Find "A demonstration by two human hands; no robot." in the material below and restate exactly the line holding it together with every line that comes after.

Dataset extract -
#####

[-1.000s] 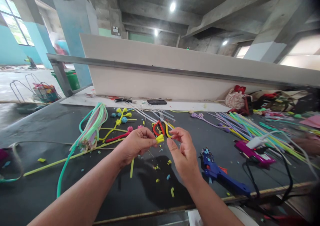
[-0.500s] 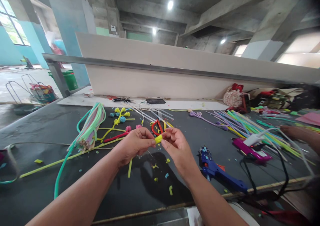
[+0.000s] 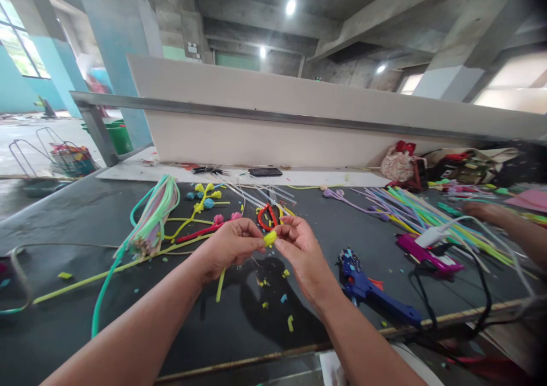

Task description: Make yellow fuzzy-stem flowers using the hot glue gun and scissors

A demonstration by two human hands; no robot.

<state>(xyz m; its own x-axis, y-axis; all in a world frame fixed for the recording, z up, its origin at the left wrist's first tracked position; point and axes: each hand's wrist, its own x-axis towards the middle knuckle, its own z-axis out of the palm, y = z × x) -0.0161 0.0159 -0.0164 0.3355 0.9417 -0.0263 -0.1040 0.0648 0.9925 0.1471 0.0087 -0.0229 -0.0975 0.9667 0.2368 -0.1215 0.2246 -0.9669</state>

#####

Solved problem -
A demonstration by two human hands; no robot.

<state>(xyz m; its own x-axis, y-axis; all in a world frame fixed for the recording, z up, its origin at the left wrist's first tracked position; point and axes: each hand's wrist, its own x-axis towards the middle knuckle, its own z-axis out of the palm, y = z × x) -0.0161 0.0159 -0.0164 0.3355 0.9417 -0.0263 -0.1040 0.0648 0.9925 0.1471 0.0087 -0.0229 -0.0975 0.9667 0.2368 -0.1215 0.2246 -0.9669</state>

Nothing else is required to complete this exercise.